I have been slow to reach certainty that I oppose the Rincon del Rio development project currently seeking approval by the Nevada County Planning Commission.
At one time I had felt that this project might compare favorably to other developments that could occur on the site. However, I have been misled and contend that missing, misleading and false information have contaminated the very approval process of this project.
The contamination can be traced back through the past four or so years and new, fresh examples continue to show up. Individual bits have interlaced with other bits and replicated. Parties have formed opinions and influenced other parties. What comes to my mind is an image of a creeping infection.
Still missing is information on the cost to live at Rincon del Rio, the entrance fee, the monthly rent, the “a la carte” medical services and any other services. How can county officials decide that this project could significantly address needs of Nevada County’s seniors when they don’t even know the percentage of our seniors that could actually afford to live there? Consequently, the question of project viability becomes more difficult.
Additionally, some currently giving public endorsement to the project might actually oppose it if they were to discover that Rincon del Rio would be financially out of reach for them or their loved ones. So now we see another consequence from this one critical piece of missing information, and this one, having to do with public opinion, can spread. That public support (A) weighed by county officials who will cast the deciding votes, and (B) potentially influencing the thoughts and voices of others thereby increasing the volume of the effect of (A). Perhaps understandable at this point is my choice of the word “infection.”
Misleading and false information regarding skilled nursing care have been rampant. As was witnessed by all at the Planning Commission’s Jan. 24 public hearing, the impassioned words of several who support the project displayed a widespread, false impression that all levels of care needs would be met at Rincon del Rio and that once there, one would never have to leave because of being too sick. Couples would never need to be separated during their lifetimes because one of the two became very ill and/or infirm.
Not true. At the Jan. 24 public hearing it was deemed necessary to have clarified the fact that Rincon del Rio will indeed not have a skilled nursing unit, despite language sprinkled throughout the Rincon del Rio promotional materials that strongly insinuates otherwise. Even language on the county website has misled to the same false conclusion, only corrected as of Feb. 7 with “… no skilled nursing services will be provided.” While it is not my purpose to suggest that these misrepresentations have been intentional, it is important to note that simply to correct these words as “typos” and move on would be to ignore the effect that they have already had on public opinion and, therefore, the county’s approval process. Time must be given back to the process so that parties have a reasonable chance to re-evaluate with accurate information and so that damage can be undone.

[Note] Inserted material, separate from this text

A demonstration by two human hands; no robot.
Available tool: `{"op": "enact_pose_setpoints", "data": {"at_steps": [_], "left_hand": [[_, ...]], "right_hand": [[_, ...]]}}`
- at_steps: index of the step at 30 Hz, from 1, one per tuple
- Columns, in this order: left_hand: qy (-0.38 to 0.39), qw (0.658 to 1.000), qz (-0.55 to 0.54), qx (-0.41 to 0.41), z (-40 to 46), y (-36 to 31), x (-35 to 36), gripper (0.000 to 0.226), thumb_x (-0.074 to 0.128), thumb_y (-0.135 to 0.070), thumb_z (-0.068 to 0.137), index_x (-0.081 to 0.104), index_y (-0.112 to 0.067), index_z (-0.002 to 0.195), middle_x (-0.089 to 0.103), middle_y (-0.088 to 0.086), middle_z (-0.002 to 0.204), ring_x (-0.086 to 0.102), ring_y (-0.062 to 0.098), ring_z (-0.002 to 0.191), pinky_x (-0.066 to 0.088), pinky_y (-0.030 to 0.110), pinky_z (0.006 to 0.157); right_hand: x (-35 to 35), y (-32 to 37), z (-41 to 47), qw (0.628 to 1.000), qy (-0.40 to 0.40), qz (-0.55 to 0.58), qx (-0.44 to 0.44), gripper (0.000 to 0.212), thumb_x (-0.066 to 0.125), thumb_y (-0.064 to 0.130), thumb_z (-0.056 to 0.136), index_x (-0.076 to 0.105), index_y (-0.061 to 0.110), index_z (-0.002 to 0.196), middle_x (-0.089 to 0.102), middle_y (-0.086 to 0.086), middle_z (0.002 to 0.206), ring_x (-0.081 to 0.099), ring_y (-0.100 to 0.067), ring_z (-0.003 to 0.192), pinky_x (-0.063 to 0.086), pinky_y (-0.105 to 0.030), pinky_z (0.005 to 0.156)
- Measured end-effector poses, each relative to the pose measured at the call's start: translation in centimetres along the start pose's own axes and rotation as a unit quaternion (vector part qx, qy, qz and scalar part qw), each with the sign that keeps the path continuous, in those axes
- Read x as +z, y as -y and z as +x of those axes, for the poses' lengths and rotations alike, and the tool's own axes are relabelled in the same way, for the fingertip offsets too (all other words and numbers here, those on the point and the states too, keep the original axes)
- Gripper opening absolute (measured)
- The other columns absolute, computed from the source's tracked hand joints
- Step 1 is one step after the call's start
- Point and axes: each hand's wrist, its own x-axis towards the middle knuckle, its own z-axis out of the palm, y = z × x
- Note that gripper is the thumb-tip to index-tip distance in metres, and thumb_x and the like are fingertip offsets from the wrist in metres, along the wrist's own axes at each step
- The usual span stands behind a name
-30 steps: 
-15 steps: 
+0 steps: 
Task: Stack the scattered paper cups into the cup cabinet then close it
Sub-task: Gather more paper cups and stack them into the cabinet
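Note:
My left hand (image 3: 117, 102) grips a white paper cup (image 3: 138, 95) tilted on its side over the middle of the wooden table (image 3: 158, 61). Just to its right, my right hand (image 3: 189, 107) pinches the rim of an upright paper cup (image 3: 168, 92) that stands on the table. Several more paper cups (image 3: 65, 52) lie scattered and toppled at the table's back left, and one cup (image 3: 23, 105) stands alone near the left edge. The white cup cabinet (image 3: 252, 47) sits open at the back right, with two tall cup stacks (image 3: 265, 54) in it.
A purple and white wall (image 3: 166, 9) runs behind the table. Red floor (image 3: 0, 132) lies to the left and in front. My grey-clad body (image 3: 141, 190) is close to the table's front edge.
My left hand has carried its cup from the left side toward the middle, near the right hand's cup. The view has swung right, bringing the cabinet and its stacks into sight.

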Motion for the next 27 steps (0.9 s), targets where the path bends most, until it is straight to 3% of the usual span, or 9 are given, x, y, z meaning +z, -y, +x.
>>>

Particularly worrisome is the questionable future of the open space so heavily marketed as integral to the project. One county document even contains the wording “permanent open space,” and yet, as I submit these comments, we apparently still lack a legally binding protection guaranteeing its perpetuity. Thanks to research done by Karen Abbott and her attention to details that really matter, I see that if things are left as they are, the open space will be very vulnerable to future development. There are people, including myself, who would have been active in opposing this project all along if we had been given the hard facts on this instead of false and misleading verbiage.
Most unfortunate is the fact that so few Nevada County residents know of this project despite the fact that if approved, it will bring county-wide changes in zoning and our General Plan, clearing a path for more loss of our treasured rural areas. The planning department says it is meeting its noticing obligations with mailings that go out to neighbors within 500 feet. Given the county-wide impacts of this project, I hope the department will decide that having the missing opinions of the rest of our county’s citizenry is worth a bigger effort.
Margaret Mason lives in Auburn.
I have been misled and contend that missing, misleading and false information have contaminated the very approval process of this project.